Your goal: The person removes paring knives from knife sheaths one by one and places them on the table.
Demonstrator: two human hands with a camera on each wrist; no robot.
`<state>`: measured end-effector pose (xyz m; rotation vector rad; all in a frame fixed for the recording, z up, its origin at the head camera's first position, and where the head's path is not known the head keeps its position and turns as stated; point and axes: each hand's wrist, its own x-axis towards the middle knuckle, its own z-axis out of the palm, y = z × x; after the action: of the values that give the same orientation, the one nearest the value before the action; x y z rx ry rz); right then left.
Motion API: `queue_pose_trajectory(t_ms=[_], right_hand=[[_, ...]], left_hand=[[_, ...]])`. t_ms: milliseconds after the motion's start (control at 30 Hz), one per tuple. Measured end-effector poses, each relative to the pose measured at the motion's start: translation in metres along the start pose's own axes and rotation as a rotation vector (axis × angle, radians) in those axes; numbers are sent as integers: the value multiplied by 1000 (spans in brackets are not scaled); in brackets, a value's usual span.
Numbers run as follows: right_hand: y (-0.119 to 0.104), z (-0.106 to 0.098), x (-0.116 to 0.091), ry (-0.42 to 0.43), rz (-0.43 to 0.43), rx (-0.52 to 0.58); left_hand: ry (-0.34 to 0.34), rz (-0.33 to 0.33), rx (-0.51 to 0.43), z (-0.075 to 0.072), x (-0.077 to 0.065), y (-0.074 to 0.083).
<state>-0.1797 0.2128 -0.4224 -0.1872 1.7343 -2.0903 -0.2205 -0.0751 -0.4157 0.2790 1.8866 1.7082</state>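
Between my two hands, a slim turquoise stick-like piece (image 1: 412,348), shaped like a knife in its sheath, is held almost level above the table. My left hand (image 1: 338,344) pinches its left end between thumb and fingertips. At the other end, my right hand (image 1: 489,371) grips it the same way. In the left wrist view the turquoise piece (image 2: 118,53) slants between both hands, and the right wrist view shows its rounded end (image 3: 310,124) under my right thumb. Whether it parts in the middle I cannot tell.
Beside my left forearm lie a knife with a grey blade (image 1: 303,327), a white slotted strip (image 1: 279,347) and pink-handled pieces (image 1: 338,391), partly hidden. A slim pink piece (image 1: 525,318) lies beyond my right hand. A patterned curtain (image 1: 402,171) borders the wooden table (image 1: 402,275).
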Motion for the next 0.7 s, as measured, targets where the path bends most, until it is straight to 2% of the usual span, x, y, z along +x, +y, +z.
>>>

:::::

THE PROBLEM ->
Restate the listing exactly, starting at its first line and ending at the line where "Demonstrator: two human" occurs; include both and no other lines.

OUTPUT BELOW ->
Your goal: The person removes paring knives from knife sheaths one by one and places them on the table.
Demonstrator: two human hands with a camera on each wrist; no robot.

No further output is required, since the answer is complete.